__What you need to do__
Your task is to find every line in the records that holds the string "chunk" and copy it.

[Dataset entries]

————————

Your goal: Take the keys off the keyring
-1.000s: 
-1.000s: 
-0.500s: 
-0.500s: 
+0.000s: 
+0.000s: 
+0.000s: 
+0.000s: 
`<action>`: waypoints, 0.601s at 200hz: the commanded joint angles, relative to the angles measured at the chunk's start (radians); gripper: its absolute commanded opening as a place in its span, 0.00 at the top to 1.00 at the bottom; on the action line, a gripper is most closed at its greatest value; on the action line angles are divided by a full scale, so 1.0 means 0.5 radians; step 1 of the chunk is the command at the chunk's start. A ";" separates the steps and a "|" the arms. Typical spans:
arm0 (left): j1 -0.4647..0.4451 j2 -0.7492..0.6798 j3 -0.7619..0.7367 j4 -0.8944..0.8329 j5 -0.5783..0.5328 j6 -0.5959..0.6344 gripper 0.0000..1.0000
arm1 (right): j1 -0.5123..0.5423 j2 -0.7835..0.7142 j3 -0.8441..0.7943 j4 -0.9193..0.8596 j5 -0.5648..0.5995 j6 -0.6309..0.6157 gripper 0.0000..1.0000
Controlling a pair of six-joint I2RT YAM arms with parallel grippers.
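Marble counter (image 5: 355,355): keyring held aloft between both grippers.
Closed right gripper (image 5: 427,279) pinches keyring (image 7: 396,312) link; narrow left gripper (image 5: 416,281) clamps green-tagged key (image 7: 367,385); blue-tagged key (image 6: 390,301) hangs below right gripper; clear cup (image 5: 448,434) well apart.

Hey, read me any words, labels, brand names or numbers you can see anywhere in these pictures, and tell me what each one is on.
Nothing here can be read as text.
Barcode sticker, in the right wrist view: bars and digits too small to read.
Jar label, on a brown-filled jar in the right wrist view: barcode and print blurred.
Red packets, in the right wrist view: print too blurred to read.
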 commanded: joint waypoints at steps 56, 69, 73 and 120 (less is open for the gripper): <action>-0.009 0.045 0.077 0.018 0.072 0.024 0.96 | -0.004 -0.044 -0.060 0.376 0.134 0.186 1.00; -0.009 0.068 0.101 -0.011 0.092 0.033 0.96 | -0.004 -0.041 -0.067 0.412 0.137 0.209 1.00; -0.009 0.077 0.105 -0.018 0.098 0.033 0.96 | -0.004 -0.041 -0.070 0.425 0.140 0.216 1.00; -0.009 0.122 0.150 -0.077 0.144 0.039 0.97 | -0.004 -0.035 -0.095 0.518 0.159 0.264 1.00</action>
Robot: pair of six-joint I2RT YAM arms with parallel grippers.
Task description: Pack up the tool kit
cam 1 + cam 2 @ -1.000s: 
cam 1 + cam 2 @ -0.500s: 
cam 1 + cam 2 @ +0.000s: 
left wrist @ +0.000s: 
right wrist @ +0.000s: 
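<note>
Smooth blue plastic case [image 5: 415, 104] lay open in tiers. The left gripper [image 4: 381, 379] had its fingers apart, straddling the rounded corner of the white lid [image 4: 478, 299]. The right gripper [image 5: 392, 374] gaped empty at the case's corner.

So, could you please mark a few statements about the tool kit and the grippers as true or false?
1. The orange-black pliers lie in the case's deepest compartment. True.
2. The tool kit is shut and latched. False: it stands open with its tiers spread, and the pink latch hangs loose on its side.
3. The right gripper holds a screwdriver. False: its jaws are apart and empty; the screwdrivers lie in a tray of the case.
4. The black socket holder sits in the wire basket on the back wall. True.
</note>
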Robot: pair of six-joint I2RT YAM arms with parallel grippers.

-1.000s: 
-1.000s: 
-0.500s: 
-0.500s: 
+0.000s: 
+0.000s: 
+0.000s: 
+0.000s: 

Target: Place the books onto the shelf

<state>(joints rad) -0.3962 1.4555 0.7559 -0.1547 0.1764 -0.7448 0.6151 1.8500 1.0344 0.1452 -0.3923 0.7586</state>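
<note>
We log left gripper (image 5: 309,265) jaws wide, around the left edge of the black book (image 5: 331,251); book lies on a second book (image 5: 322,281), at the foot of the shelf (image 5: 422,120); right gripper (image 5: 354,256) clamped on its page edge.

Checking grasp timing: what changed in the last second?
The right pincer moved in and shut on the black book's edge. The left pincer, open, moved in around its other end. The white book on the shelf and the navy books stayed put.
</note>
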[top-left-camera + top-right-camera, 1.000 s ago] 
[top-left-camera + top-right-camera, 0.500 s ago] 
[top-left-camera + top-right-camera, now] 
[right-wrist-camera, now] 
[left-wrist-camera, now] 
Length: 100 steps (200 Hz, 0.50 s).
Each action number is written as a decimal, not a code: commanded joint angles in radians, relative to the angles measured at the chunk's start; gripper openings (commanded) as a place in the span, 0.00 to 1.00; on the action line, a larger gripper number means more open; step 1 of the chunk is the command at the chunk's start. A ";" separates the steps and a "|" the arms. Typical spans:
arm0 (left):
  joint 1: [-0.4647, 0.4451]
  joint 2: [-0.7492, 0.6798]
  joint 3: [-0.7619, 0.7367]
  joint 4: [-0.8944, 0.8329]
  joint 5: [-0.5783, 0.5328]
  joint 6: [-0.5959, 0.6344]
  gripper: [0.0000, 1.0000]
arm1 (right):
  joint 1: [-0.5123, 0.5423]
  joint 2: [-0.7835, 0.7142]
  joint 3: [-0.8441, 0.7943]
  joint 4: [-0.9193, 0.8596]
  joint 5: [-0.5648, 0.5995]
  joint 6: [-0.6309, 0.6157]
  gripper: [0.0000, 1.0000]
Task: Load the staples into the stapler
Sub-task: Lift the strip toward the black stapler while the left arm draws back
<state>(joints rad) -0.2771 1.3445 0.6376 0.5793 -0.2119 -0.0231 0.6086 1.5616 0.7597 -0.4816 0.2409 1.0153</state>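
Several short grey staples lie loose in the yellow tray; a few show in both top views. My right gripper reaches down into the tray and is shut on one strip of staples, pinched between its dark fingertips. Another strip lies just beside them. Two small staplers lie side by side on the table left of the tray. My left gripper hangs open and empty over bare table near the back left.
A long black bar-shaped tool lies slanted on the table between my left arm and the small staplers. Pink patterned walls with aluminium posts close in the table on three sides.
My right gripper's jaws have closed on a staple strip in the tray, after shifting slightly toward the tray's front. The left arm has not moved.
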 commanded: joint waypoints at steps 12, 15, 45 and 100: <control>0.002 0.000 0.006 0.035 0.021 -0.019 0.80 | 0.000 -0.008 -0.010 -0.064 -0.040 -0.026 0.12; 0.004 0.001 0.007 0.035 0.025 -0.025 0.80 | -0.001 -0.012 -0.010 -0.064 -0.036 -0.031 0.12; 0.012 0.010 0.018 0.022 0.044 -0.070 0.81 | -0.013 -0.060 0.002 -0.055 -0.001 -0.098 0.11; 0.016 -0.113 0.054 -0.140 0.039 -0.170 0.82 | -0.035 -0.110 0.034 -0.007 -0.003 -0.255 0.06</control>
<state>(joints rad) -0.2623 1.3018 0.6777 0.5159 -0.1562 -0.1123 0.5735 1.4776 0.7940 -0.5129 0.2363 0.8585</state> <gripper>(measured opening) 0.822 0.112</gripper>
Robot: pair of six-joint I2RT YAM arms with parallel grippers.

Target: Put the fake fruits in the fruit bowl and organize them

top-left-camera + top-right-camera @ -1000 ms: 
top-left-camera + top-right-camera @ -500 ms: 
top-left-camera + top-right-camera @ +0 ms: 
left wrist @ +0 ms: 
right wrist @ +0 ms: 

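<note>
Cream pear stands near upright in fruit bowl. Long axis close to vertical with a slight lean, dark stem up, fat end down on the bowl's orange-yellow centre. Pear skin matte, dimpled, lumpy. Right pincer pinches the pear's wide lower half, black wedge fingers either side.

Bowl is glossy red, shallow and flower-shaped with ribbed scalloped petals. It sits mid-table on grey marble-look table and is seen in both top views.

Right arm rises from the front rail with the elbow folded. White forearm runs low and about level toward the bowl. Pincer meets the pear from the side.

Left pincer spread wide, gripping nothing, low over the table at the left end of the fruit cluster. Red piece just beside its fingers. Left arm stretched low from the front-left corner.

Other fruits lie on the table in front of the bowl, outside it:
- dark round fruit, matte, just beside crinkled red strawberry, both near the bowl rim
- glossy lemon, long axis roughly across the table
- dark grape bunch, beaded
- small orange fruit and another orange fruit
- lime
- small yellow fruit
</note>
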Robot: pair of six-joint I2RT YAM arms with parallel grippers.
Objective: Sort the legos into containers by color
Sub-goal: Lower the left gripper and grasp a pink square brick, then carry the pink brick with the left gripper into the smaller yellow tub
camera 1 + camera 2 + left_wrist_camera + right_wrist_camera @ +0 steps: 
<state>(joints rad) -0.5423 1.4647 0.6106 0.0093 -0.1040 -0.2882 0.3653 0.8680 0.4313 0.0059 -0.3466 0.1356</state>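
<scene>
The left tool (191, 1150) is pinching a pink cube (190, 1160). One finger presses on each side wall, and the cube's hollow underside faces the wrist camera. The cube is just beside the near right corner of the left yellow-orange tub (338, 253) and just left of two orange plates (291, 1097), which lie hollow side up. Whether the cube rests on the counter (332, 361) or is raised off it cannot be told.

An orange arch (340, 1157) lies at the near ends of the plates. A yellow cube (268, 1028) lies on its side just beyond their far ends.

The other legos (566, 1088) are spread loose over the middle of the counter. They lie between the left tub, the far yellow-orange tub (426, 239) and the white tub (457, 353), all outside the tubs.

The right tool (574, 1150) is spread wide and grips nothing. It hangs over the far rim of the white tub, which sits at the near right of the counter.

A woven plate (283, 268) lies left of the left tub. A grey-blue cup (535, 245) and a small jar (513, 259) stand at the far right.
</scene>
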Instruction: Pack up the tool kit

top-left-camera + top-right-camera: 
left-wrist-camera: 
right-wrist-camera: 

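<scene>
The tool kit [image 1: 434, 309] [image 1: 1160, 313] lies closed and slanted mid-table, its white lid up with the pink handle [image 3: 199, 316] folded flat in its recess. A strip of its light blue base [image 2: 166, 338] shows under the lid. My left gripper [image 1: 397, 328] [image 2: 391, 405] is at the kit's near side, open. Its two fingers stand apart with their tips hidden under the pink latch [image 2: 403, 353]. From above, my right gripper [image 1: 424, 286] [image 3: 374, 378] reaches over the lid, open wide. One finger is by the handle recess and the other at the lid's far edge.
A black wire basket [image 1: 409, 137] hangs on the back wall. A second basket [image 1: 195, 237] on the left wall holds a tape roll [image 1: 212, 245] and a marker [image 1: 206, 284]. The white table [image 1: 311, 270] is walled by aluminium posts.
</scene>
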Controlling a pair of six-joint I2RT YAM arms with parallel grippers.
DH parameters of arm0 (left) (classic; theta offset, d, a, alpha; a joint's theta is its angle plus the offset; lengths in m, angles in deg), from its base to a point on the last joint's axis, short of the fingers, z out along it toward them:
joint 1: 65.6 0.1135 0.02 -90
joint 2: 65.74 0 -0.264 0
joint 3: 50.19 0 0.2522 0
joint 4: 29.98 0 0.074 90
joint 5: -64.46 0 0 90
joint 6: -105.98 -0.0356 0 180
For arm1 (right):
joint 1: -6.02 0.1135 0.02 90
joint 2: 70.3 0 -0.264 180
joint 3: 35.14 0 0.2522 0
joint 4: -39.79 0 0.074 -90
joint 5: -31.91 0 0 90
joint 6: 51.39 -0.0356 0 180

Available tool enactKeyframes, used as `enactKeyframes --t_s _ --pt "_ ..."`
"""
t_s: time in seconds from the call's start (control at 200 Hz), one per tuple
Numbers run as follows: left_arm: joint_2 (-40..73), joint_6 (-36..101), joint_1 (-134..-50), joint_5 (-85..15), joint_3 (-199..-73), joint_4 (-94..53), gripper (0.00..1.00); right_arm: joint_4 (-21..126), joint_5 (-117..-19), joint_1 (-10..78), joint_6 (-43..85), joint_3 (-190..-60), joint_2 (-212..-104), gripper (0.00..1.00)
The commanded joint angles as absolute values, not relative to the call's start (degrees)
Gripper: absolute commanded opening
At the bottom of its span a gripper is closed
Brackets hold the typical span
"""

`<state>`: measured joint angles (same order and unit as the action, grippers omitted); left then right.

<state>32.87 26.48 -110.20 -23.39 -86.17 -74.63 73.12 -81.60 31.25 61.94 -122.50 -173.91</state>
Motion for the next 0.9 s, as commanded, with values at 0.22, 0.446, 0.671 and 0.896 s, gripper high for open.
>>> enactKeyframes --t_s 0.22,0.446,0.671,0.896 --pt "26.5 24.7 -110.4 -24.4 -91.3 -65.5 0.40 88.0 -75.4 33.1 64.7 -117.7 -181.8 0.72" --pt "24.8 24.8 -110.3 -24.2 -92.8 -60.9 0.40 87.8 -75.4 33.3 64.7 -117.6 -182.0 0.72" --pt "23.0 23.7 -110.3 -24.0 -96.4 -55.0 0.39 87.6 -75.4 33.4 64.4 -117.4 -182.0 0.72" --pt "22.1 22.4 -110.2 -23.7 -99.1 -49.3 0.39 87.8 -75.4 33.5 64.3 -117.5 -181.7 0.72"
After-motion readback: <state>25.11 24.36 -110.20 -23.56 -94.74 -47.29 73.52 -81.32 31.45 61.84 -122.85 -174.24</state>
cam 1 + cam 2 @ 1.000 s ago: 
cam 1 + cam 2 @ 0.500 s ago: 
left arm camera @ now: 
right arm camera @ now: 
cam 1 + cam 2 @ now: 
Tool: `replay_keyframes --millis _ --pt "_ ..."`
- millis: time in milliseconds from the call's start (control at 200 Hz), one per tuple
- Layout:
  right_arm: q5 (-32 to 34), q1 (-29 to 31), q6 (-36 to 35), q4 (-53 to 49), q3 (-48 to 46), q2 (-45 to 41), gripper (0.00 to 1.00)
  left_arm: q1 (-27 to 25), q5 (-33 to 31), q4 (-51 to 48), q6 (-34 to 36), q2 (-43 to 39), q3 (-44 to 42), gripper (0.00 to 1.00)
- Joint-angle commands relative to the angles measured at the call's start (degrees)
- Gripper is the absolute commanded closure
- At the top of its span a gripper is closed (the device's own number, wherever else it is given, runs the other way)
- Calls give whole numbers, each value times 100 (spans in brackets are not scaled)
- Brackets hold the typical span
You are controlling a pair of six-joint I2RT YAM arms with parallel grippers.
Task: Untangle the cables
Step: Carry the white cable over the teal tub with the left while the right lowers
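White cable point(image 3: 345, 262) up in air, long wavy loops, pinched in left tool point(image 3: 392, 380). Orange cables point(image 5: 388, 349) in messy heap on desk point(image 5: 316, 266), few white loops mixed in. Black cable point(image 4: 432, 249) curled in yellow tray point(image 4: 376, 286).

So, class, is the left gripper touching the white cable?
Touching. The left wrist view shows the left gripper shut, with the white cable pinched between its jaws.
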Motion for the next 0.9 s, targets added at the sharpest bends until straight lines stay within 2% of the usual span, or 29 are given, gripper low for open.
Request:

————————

__Answer box__
`<action>`: waypoints, 0.601s at 200hz: the commanded joint angles, relative to the angles measured at the chunk's start (radians); gripper: its absolute commanded opening as a place in its span, 0.00 at the top to 1.00 at the bottom; on the action line, a gripper is most closed at its greatest value; on the action line angles are divided by a full scale, so 1.0 means 0.5 radians; step 1 of the chunk is the command at the chunk's start. A ";" separates the steps and a "|" the arms. Typical spans:
Each action number is written as a decimal, not a code: commanded joint angles in radians, relative to the angles measured at the chunk's start; gripper openings (commanded) as a place in the span, 0.00 to 1.00; on the action line, a larger gripper number means more open; step 1 of the chunk is the command at the chunk's start. A ";" separates the steps and a "|" the arms. Typical spans:

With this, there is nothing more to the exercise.